Interpretive Summary:

Technical Abstract: Sweet sorghum [Sorghum bicolor (L.) Moench] has gained an important role as a viable alternative to fossil fuels and a more profitable option than maize and sugarcane. Nevertheless, the actual narrow genetic base in sweet sorghum breeding programs is limiting the development of new biofuel varieties. Therefore, the identification of valuable sweet sorghum germplasm present in the National Plant Germplasm System (NPGS) collection is imperative for biofuel breeding programs. Nine hundred fifty sweet sorghum accessions present in NPGS from different countries were scrutinized for agronomically and biofuel traits to select a subset of 56 accessions.
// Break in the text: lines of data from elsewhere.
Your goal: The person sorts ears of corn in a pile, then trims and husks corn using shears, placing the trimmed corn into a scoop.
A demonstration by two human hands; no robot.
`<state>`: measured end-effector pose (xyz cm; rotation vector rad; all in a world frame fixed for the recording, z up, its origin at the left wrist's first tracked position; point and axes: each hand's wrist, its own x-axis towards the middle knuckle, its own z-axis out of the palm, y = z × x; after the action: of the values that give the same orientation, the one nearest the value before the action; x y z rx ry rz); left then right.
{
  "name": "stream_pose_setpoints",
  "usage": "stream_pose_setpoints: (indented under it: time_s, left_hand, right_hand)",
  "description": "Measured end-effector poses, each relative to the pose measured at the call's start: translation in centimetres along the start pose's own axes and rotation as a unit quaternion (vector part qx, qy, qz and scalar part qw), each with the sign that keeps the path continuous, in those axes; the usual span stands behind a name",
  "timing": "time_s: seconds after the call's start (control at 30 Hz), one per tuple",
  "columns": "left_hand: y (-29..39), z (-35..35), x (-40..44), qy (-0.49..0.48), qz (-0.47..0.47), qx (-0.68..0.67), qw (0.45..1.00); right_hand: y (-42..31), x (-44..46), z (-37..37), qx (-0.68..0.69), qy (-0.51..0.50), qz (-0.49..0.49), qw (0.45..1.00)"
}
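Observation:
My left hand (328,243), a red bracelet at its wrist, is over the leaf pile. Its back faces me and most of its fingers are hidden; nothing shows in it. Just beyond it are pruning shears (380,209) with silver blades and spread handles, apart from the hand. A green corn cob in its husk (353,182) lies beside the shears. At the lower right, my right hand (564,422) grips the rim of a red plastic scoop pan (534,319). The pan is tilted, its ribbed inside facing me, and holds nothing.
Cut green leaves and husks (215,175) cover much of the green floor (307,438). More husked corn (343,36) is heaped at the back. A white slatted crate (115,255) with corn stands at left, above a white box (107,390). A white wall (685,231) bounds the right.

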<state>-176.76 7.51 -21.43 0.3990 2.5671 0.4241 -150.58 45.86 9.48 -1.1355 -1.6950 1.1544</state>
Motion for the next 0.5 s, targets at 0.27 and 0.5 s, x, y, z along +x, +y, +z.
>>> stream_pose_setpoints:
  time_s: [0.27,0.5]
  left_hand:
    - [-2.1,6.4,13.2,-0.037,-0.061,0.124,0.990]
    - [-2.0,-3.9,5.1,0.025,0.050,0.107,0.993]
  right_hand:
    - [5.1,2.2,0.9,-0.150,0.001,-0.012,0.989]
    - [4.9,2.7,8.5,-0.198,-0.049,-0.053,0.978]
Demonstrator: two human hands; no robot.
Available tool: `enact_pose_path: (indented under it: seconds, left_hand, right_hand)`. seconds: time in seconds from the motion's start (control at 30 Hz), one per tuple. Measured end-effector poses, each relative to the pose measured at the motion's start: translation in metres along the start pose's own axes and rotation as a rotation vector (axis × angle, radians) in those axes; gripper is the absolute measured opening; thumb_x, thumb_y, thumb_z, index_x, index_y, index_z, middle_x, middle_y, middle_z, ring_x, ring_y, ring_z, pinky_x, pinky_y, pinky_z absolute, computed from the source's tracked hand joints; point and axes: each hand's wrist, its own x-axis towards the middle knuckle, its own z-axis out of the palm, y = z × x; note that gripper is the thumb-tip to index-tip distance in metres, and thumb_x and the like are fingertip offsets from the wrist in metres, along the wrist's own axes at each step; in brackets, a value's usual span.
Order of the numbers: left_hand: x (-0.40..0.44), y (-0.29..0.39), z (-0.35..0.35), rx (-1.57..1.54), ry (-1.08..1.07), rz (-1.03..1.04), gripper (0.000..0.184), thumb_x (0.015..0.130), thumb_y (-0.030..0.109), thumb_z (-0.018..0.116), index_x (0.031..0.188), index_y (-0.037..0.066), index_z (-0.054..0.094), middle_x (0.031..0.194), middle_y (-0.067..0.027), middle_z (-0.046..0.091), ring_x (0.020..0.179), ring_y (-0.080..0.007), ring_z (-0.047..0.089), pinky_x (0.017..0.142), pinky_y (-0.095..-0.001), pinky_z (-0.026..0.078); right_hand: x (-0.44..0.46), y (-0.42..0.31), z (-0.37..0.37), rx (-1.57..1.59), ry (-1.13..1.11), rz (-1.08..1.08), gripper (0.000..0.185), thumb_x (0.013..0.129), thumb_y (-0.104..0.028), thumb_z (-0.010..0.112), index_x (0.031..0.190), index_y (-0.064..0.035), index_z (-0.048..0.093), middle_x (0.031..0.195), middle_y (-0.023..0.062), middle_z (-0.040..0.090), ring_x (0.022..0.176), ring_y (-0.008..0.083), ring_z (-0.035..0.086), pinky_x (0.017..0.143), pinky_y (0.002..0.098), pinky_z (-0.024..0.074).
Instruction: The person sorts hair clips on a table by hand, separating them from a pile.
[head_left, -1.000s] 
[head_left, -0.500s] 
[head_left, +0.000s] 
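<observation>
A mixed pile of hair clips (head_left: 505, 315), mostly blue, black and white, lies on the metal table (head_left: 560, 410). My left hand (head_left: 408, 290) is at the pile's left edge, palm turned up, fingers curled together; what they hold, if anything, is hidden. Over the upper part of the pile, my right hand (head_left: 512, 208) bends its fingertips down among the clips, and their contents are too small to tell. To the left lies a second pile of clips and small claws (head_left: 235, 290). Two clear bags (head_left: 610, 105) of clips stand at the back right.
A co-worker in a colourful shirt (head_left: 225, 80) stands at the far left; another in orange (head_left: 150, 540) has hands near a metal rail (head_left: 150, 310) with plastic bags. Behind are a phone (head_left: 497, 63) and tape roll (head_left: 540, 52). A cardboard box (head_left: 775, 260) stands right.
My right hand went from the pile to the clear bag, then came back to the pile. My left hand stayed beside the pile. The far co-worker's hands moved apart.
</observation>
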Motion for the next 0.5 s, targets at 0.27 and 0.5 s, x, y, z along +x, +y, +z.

A two year replicated trial of this subset together with 15 reference accessions and two control lines (RIO and HoneyNo.2) were evaluated for biofuel traits [flowering time, plant height, fresh and dry weight, brix, volume, percent of moisture, and fermentable sugars [dinitrosalicylic method (DNS)] and disease resistance response [anthracnose (Colletotricum sublineolum) and rust (Purcina purpurea)]. Eleven accessions from United States (6), Zambia (2), Ethiopia (1), South Africa (1), and Sudan (1) scored a consistently high biofuel performance (brix = 10-18; dry matter = >100 g) across years. Twenty eight and thirteen accessions were resistant to anthracnose and rust, respectively, of which five accessions showed resistance to both diseases. Remarkably, the US cultivar PI 653616 is a valuable germplasm that combined high brix (> 16.0%), dry matter content (>100 gram per plant), and multiple disease resistance. The superior accessions identified in this study should be integrated in plant breeding programs to expand genetic diversity in order to developing of new sweet sorghum varieties for biofuel production.